Some lines in the records below may hold the word "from"; give the number of those lines and nothing else.

[Stored items]
*** Begin section ***
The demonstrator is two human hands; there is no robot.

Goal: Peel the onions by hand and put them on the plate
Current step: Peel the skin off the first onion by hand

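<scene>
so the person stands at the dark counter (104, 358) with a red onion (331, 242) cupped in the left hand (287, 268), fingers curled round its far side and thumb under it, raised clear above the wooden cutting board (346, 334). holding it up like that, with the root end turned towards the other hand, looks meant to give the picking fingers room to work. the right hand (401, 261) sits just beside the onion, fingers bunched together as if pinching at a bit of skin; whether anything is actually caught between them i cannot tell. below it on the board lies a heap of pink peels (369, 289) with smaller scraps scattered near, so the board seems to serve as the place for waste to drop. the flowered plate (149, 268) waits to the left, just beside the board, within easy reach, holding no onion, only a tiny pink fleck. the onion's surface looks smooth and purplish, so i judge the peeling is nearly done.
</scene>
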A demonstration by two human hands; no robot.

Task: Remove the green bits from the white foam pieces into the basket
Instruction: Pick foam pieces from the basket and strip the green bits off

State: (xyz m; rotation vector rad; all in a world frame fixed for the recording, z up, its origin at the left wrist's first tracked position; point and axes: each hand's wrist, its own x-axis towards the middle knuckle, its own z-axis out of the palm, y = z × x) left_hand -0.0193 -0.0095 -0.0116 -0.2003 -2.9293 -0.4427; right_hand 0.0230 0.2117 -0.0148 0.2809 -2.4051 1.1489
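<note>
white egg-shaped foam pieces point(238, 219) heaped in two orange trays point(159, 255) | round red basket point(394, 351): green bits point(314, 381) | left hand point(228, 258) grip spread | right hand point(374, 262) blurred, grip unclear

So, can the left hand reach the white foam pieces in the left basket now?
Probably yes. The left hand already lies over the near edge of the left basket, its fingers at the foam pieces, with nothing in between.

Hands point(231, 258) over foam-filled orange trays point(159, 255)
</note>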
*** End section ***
**Written response:**
2